[INPUT MATERIAL]
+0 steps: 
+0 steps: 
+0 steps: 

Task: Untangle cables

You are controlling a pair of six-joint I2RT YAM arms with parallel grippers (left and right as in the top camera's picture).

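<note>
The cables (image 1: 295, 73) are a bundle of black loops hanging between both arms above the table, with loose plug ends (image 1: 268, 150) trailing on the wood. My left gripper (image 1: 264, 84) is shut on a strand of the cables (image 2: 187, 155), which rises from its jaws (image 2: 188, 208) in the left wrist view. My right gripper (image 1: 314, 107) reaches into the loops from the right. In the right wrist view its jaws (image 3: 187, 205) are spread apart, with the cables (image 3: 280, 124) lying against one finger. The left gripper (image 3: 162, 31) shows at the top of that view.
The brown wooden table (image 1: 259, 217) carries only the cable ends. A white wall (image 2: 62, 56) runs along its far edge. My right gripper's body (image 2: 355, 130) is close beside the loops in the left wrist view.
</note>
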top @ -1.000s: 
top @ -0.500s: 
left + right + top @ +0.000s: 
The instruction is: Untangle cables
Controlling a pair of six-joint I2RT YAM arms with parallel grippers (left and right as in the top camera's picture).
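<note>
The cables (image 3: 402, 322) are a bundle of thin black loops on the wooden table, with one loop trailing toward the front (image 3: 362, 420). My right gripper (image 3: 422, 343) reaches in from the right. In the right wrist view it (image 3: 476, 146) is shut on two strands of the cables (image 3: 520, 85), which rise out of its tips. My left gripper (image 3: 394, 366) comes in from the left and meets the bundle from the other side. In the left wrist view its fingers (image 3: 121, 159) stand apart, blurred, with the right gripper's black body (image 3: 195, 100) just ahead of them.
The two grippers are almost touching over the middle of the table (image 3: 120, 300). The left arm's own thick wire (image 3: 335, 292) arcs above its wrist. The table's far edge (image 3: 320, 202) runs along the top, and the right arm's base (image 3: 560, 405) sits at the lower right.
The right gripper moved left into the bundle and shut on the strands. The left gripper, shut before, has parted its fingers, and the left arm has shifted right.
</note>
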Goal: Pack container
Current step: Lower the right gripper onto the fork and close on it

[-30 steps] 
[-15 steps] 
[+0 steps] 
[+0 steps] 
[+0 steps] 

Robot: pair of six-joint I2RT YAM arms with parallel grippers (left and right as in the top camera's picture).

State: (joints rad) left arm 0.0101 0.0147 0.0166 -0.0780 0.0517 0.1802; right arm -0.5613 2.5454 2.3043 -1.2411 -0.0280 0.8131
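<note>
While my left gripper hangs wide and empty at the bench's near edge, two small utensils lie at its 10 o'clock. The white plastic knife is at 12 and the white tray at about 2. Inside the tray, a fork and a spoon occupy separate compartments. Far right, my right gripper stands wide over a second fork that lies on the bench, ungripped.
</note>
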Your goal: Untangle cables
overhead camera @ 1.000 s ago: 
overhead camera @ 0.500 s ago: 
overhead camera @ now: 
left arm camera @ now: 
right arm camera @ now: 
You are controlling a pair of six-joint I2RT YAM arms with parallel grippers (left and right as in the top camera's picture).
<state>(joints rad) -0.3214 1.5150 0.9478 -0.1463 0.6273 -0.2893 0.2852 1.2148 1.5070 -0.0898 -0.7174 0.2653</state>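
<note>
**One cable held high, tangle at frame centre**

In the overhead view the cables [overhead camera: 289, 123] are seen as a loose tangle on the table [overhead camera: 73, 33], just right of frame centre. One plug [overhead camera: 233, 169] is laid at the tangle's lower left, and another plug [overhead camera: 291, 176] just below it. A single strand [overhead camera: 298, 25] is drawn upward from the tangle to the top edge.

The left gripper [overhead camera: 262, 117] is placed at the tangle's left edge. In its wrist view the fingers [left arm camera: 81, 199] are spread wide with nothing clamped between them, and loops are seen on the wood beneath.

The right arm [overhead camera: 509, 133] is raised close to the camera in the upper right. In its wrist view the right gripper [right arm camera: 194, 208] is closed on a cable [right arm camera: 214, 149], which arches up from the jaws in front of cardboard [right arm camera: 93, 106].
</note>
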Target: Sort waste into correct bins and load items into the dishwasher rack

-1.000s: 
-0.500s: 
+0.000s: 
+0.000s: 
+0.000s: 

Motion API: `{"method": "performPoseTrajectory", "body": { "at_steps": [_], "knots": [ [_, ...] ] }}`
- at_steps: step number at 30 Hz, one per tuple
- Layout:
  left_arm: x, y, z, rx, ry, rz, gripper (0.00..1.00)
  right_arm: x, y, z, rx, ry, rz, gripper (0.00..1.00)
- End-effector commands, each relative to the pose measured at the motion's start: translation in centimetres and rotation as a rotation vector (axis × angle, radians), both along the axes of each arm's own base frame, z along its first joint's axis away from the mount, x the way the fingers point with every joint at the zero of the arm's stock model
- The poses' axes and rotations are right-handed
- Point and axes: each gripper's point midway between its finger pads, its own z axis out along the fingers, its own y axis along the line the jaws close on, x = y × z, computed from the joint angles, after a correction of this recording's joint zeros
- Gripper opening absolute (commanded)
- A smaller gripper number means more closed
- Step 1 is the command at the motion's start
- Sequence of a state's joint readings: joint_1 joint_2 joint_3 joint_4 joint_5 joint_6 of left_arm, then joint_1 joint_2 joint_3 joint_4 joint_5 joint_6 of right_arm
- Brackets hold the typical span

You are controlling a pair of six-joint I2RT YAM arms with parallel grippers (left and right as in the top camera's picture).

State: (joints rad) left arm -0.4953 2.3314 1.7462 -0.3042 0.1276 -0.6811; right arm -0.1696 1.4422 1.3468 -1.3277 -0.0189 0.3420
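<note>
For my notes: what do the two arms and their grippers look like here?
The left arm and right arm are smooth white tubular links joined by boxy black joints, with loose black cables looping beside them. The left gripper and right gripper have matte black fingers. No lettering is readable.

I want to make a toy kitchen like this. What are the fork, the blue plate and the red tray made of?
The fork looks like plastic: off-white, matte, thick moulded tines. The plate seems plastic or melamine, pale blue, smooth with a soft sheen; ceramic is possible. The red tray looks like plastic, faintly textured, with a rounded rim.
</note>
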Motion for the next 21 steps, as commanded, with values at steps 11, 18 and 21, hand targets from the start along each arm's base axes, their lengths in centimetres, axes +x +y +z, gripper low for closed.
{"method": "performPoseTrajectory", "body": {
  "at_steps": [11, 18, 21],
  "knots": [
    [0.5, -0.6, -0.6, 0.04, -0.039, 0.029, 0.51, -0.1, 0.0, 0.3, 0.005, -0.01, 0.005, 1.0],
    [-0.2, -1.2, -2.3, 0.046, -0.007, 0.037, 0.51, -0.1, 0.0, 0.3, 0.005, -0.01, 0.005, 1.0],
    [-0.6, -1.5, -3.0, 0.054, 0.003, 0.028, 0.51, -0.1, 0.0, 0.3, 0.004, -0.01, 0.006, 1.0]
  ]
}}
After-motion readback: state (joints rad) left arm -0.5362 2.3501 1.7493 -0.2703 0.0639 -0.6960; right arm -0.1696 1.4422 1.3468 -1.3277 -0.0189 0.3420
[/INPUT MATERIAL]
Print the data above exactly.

▶ [ANSWER TO THE EXERCISE]:
+0 steps: 
+0 steps: 
+0 steps: 

Task: Untangle cables

You are controlling a pair of six-joint I2RT YAM arms with parallel grippers (left and right as in the top camera's picture).

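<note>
The cables (image 1: 295, 73) are a bundle of black loops hanging between both arms above the table, with loose plug ends (image 1: 268, 150) trailing on the wood. My left gripper (image 1: 264, 84) is shut on a strand of the cables (image 2: 187, 155), which rises from its jaws (image 2: 188, 208) in the left wrist view. My right gripper (image 1: 314, 107) reaches into the loops from the right. In the right wrist view its jaws (image 3: 187, 205) are spread apart, with the cables (image 3: 280, 124) lying against one finger. The left gripper (image 3: 162, 31) shows at the top of that view.
The brown wooden table (image 1: 259, 217) carries only the cable ends. A white wall (image 2: 62, 56) runs along its far edge. My right gripper's body (image 2: 355, 130) is close beside the loops in the left wrist view.
</note>
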top @ -1.000s: 
top @ -0.500s: 
left + right + top @ +0.000s: 
The instruction is: Untangle cables
Controlling a pair of six-joint I2RT YAM arms with parallel grippers (left and right as in the top camera's picture).
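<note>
The cables (image 3: 402, 322) are a bundle of thin black loops on the wooden table, with one loop trailing toward the front (image 3: 362, 420). My right gripper (image 3: 422, 343) reaches in from the right. In the right wrist view it (image 3: 476, 146) is shut on two strands of the cables (image 3: 520, 85), which rise out of its tips. My left gripper (image 3: 394, 366) comes in from the left and meets the bundle from the other side. In the left wrist view its fingers (image 3: 121, 159) stand apart, blurred, with the right gripper's black body (image 3: 195, 100) just ahead of them.
The two grippers are almost touching over the middle of the table (image 3: 120, 300). The left arm's own thick wire (image 3: 335, 292) arcs above its wrist. The table's far edge (image 3: 320, 202) runs along the top, and the right arm's base (image 3: 560, 405) sits at the lower right.
The right gripper moved left into the bundle and shut on the strands. The left gripper, shut before, has parted its fingers, and the left arm has shifted right.
</note>
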Goal: Pack container
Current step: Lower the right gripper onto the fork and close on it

[-30 steps] 
[-15 steps] 
[+0 steps] 
[+0 steps] 
[+0 steps] 

Robot: pair of six-joint I2RT YAM arms with parallel grippers (left and right as in the top camera's picture).

State: (joints rad) left arm 0.0101 0.0147 0.0166 -0.0780 0.0517 0.1802; right arm -0.5613 2.5454 2.3043 -1.2411 -0.0280 0.8131
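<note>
While my left gripper hangs wide and empty at the bench's near edge, two small utensils lie at its 10 o'clock. The white plastic knife is at 12 and the white tray at about 2. Inside the tray, a fork and a spoon occupy separate compartments. Far right, my right gripper stands wide over a second fork that lies on the bench, ungripped.
</note>
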Your goal: Untangle cables
overhead camera @ 1.000 s ago: 
overhead camera @ 0.500 s ago: 
overhead camera @ now: 
left arm camera @ now: 
right arm camera @ now: 
You are controlling a pair of six-joint I2RT YAM arms with parallel grippers (left and right as in the top camera's picture).
<state>(joints rad) -0.3214 1.5150 0.9478 -0.1463 0.6273 -0.2893 0.2852 1.2148 1.5070 -0.0898 -0.7174 0.2653</state>
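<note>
**One cable held high, tangle at frame centre**

In the overhead view the cables [overhead camera: 289, 123] are seen as a loose tangle on the table [overhead camera: 73, 33], just right of frame centre. One plug [overhead camera: 233, 169] is laid at the tangle's lower left, and another plug [overhead camera: 291, 176] just below it. A single strand [overhead camera: 298, 25] is drawn upward from the tangle to the top edge.

The left gripper [overhead camera: 262, 117] is placed at the tangle's left edge. In its wrist view the fingers [left arm camera: 81, 199] are spread wide with nothing clamped between them, and loops are seen on the wood beneath.

The right arm [overhead camera: 509, 133] is raised close to the camera in the upper right. In its wrist view the right gripper [right arm camera: 194, 208] is closed on a cable [right arm camera: 214, 149], which arches up from the jaws in front of cardboard [right arm camera: 93, 106].
</note>
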Target: Sort waste into correct bins and load items into the dishwasher rack

-1.000s: 
-0.500s: 
+0.000s: 
+0.000s: 
+0.000s: 

Motion API: `{"method": "performPoseTrajectory", "body": { "at_steps": [_], "knots": [ [_, ...] ] }}`
- at_steps: step number at 30 Hz, one per tuple
- Layout:
  left_arm: x, y, z, rx, ry, rz, gripper (0.00..1.00)
  right_arm: x, y, z, rx, ry, rz, gripper (0.00..1.00)
- End-effector commands, each relative to the pose measured at the motion's start: translation in centimetres and rotation as a rotation vector (axis × angle, radians), both along the axes of each arm's own base frame, z along its first joint's axis away from the mount, x the way the fingers point with every joint at the zero of the arm's stock model
- The poses' axes and rotations are right-handed
- Point and axes: each gripper's point midway between its finger pads, its own z axis out along the fingers, its own y axis along the line the jaws close on, x = y × z, computed from the joint angles, after a correction of this recording's joint zeros
- Gripper opening absolute (commanded)
- A smaller gripper number means more closed
- Step 1 is the command at the motion's start
- Sequence of a state's joint readings: joint_1 joint_2 joint_3 joint_4 joint_5 joint_6 of left_arm, then joint_1 joint_2 joint_3 joint_4 joint_5 joint_6 of right_arm
- Brackets hold the typical span

You are controlling a pair of six-joint I2RT YAM arms with parallel grippers (left and right as in the top camera's picture).

State: (joints rad) left arm -0.4953 2.3314 1.7462 -0.3042 0.1276 -0.6811; right arm -0.1696 1.4422 1.3468 -1.3277 -0.0189 0.3420
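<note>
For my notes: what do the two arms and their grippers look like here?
The left arm and right arm are smooth white tubular links joined by boxy black joints, with loose black cables looping beside them. The left gripper and right gripper have matte black fingers. No lettering is readable.

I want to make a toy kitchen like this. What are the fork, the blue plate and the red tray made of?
The fork looks like plastic: off-white, matte, thick moulded tines. The plate seems plastic or melamine, pale blue, smooth with a soft sheen; ceramic is possible. The red tray looks like plastic, faintly textured, with a rounded rim.
</note>
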Motion for the next 21 steps, as commanded, with values at steps 11, 18 and 21, hand targets from the start along each arm's base axes, their lengths in centimetres, axes +x +y +z, gripper low for closed.
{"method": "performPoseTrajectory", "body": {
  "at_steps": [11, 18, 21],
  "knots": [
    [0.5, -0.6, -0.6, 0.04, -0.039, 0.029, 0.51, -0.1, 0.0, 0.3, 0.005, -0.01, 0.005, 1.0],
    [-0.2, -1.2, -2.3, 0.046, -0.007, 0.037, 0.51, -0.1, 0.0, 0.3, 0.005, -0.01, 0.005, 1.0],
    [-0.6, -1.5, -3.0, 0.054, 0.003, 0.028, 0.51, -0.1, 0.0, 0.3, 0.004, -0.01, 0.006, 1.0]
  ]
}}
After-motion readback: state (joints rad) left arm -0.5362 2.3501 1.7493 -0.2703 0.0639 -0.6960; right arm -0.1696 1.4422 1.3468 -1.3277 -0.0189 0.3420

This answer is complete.